I’ve been following along with your recent posts and greatly appreciated yours and Bill Manhire’s Gaza poems. For me, it is the tough but urgent subject. I remember talking to Hinemoana Baker about the violent streak in some of her recent poems, wishing I could allow myself a voice or a kind of imagery able to face a genocide.
The truth is I can’t write about Gaza, but I can clear a space in the poetry for that suffering, a suffering that isn’t mine. I find it haunting my recent poems, which are concerned with dying, the city, dreams, and memory, albeit in oblique ways.
I keep thinking of Ben Lerner, his poems “No Art” and “Dedication” (the former of which I think you might love), and in particular this phrase from “Dedication”: “For the mode of address / equal to the war / was silence”.
But then I think again, of silence as ignorance, as violent in itself or consenting to Death somehow; as a kind of shroud of disinformation or apathy. I wonder if there are different registers of silence: the honorific silence that signifies mourning; the obliterating silence of a concert hall moments before music; the heartless silence of those who will not speak out; the lucid silence of what a poem, being a poem, necessarily occludes.
Basically, yes, I’d love to send you something for Poetry Shelf. And I’m very grateful for your blog’s little lifeline in dark times. The poem is called “Song”, and it’s attached to this email. I hope you like it.
Best,
Jackson
two: libraries, bookshops, books

Pedestrians and a balloon seller, Barcelona ca. 1925
Photographer: William Williams
Alexander Turnbull Library 1/4-100050-F
I have spent a number of years trawling in the archives over the decades, most especially when I was researching Wild Honey: Reading New Zealand Women’s Poetry, and most especially in the Alexander Turnbull Library in Wellington. What a treasure house. When Peter emailed this photograph I was transported back to the joy of discovery and curiosity. The image transfixed me – firstly it was a golden ticket to a road trip of another time. The light, the couple posing hands in pockets, the buildings, the quotidian pedestrian movement. Secondly it was a golden ticket to the time Micheal, Georgia, Estelle and I spent in fabulous Barcelona, on our extended road trip in Spain, Portugal and Ireland. Ah. I fall into a reverie of road trips.
And herein lies the delight of my second beacon of light – the way books are an essential form of travel.
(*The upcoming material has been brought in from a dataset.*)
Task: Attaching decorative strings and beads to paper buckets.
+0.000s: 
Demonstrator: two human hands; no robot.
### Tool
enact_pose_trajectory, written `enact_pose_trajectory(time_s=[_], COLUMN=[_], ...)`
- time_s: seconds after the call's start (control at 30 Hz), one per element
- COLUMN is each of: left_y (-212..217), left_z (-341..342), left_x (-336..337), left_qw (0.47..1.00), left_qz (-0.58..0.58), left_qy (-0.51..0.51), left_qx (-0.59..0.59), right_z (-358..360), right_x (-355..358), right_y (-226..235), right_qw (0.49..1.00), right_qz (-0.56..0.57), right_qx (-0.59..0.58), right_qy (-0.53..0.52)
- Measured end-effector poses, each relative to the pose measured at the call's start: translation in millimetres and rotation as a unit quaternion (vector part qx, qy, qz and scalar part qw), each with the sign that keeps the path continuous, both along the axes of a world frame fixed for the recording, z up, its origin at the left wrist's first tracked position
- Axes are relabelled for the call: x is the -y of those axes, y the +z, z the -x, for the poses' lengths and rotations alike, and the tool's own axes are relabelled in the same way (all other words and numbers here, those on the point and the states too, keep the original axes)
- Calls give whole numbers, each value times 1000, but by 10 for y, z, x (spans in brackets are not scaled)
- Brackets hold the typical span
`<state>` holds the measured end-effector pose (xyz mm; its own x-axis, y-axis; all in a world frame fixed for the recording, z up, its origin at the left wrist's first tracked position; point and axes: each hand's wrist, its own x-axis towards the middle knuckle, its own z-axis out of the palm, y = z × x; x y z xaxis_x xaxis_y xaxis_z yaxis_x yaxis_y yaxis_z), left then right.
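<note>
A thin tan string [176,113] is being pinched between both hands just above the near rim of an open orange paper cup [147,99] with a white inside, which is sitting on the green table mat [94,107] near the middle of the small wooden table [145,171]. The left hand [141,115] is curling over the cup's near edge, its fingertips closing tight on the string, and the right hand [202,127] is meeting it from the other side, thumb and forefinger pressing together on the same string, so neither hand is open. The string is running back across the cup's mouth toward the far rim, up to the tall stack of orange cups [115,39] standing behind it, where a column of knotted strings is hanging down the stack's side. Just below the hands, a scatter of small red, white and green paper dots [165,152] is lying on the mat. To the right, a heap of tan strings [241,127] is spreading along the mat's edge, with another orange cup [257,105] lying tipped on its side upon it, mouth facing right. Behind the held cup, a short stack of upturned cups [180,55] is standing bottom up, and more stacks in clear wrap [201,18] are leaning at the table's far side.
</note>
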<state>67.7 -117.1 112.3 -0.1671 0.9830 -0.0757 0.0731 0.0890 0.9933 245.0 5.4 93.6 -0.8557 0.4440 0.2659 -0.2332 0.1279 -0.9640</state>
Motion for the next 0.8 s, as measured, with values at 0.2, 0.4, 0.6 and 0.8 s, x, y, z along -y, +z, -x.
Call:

I haven’t yet been into a bookshop physically, but have sustained myself ordering books online. I am a big fan of Carole Beu and The Women’s Bookshop, Volume Books in Nelson, Unity Books in Wellington, and numerous bookshops in the Wairarapa. I highly recommend the NZ Bookhub as a way of tracking down books and supporting our local bookstores. My book parcel might contain a few novels, a nonfiction book, a cookbook, children’s books, overseas poetry. Instead of outings and travel, I splash out on reading.
And of course audio books. For those of us running on small jars of energy audio books are gold nuggets. I’ve been binging on Graham Norton’s books – he is a whizz at Irish accents, prismatic characters, twisty cryptic plots, and before you know it, you are back there in the embrace of Ireland. Oh heck Irish audio books full stop.
Every day I read poetry. New light that gleams from the review books stacked on my desk and the undiminished light in old favourites on the shelves in my poetry room. So many ideas sizzling for poetry in Aotearoa and in my own secret writing projects. As Poetry Shelf underlines, we are rich in poets and poetry books, poetry that moves, dazzles, challenges, comforts, sings, imagines and invents in a thousand and one ways. We can write poetry out of pain and love, simplicity and knots, music, mystery, old age, youth, experimentation, tradition, politics, confession, global turmoil, global healing, poetry that feeds the ear, the mind, the heart. Heck yes, we can write.
three: listening to music
Listening to music is full scale light, whether a beloved album on repeat or a favoured playlist. I love listening to whole albums. I recently read and loved two local poetry collections that prompted me to put an album on as I wrote the reviews.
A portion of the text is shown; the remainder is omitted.